From the listing that follows, extract every line and set it down unaltered.

Dataset content:
BEGIN

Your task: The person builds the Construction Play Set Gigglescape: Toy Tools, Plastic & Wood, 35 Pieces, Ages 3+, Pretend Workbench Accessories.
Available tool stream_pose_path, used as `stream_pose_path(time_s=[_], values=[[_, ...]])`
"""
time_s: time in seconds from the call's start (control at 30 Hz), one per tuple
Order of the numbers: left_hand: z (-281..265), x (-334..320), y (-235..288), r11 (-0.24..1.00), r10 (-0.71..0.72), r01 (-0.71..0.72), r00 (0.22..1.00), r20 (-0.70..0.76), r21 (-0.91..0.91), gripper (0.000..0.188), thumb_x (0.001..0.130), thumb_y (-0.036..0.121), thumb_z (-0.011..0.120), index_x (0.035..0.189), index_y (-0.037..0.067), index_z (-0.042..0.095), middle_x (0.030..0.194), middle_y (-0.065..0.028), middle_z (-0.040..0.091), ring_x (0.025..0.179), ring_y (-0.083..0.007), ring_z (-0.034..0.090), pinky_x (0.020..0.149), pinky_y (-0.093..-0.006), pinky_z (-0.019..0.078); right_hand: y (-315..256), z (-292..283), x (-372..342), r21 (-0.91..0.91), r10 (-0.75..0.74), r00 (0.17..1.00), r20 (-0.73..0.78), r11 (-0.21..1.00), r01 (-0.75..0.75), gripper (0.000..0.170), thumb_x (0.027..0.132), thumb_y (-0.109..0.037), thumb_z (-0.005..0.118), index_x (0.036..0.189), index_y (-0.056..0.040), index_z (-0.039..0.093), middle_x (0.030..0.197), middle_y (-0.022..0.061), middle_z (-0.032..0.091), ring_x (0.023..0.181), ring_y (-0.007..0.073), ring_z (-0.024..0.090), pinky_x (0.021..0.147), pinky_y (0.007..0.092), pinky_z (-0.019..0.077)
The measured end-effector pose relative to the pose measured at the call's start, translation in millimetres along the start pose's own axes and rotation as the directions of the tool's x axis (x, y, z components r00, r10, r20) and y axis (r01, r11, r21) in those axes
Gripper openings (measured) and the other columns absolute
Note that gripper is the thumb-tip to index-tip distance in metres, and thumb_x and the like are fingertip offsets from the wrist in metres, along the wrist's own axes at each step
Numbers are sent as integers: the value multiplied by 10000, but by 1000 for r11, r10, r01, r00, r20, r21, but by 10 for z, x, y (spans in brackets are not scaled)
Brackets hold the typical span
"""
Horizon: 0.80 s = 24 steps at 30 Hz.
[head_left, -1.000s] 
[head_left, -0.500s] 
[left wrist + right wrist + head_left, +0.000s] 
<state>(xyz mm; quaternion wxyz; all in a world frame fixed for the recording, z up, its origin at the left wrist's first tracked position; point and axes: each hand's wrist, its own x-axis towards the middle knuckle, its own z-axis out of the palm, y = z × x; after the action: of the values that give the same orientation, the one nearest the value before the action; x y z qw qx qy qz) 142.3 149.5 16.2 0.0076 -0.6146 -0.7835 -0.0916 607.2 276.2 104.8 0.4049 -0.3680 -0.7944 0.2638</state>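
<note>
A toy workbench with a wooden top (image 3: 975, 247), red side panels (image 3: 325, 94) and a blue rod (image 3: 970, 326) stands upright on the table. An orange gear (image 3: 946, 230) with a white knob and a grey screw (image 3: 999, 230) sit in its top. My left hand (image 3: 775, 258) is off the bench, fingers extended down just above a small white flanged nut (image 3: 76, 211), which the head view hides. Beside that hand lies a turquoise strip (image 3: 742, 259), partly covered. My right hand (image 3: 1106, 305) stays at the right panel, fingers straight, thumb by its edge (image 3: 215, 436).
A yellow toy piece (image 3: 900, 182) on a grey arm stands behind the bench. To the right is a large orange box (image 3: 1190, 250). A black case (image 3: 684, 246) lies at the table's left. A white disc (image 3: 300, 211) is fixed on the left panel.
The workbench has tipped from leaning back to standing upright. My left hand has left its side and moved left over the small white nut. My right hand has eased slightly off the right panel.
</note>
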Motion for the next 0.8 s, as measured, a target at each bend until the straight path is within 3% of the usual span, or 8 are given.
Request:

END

Completed exercise:
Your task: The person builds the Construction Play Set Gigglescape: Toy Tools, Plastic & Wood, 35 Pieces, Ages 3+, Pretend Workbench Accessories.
Available tool stream_pose_path, used as `stream_pose_path(time_s=[_], values=[[_, ...]])`
"""
time_s: time in seconds from the call's start (control at 30 Hz), one per tuple
Order of the numbers: left_hand: z (-281..265), x (-334..320), y (-235..288), r11 (-0.24..1.00), r10 (-0.71..0.72), r01 (-0.71..0.72), r00 (0.22..1.00), r20 (-0.70..0.76), r21 (-0.91..0.91), gripper (0.000..0.188), thumb_x (0.001..0.130), thumb_y (-0.036..0.121), thumb_z (-0.011..0.120), index_x (0.035..0.189), index_y (-0.037..0.067), index_z (-0.042..0.095), middle_x (0.030..0.194), middle_y (-0.065..0.028), middle_z (-0.040..0.091), ring_x (0.025..0.179), ring_y (-0.083..0.007), ring_z (-0.034..0.090), pinky_x (0.020..0.149), pinky_y (-0.093..-0.006), pinky_z (-0.019..0.078); right_hand: y (-315..256), z (-292..283), x (-372..342), r21 (-0.91..0.91), r10 (-0.75..0.74), r00 (0.17..1.00), r20 (-0.73..0.78), r11 (-0.21..1.00), r01 (-0.75..0.75), gripper (0.000..0.170), thumb_x (0.027..0.132), thumb_y (-0.109..0.037), thumb_z (-0.005..0.118), index_x (0.036..0.189), index_y (-0.056..0.040), index_z (-0.039..0.093), middle_x (0.030..0.197), middle_y (-0.022..0.061), middle_z (-0.032..0.091), ring_x (0.023..0.181), ring_y (-0.007..0.073), ring_z (-0.024..0.090), pinky_x (0.021..0.147), pinky_y (0.007..0.092), pinky_z (-0.019..0.077)
The measured end-effector pose relative to the pose measured at the call's start, translation in millimetres along the start pose's own axes and rotation as the directions of the tool's x axis (x, y, z components r00, r10, r20) and y axis (r01, r11, r21) in those axes
Gripper openings (measured) and the other columns absolute
Note that gripper is the thumb-tip to index-tip distance in metres, and thumb_x and the like are fingertip offsets from the wrist in metres, along the wrist's own axes at each step
Numbers are sent as integers: the value multiplied by 10000, but by 1000 for r11, r10, r01, r00, r20, r21, but by 10 for z, x, y (spans in brackets are not scaled)
Brackets hold the typical span
"""
Horizon: 0.80 s = 24 steps at 30 Hz.
[head_left, -1.000s] 
[head_left, -0.500s] 
[left wrist + right wrist + head_left, +0.000s] 
<state>(xyz mm; quaternion wxyz; all in a world frame fixed for the recording, z up, its origin at the left wrist's first tracked position; point and axes: each hand's wrist, its own x-axis towards the middle knuckle, its own z-axis out of the palm, y = z × x; after the action: of the values that give the same orientation, the one nearest the value before the action; x y z qw qx qy qz) 142.3 149.5 16.2 0.0076 -0.6146 -0.7835 -0.0916 607.2 276.2 104.8 0.4049 -0.3680 -0.7944 0.2638</state>
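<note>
A toy workbench with a wooden top (image 3: 975, 247), red side panels (image 3: 325, 94) and a blue rod (image 3: 970, 326) stands upright on the table. An orange gear (image 3: 946, 230) with a white knob and a grey screw (image 3: 999, 230) sit in its top. My left hand (image 3: 775, 258) is off the bench, fingers extended down just above a small white flanged nut (image 3: 76, 211), which the head view hides. Beside that hand lies a turquoise strip (image 3: 742, 259), partly covered. My right hand (image 3: 1106, 305) stays at the right panel, fingers straight, thumb by its edge (image 3: 215, 436).
A yellow toy piece (image 3: 900, 182) on a grey arm stands behind the bench. To the right is a large orange box (image 3: 1190, 250). A black case (image 3: 684, 246) lies at the table's left. A white disc (image 3: 300, 211) is fixed on the left panel.
The workbench has tipped from leaning back to standing upright. My left hand has left its side and moved left over the small white nut. My right hand has eased slightly off the right panel.
</note>
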Motion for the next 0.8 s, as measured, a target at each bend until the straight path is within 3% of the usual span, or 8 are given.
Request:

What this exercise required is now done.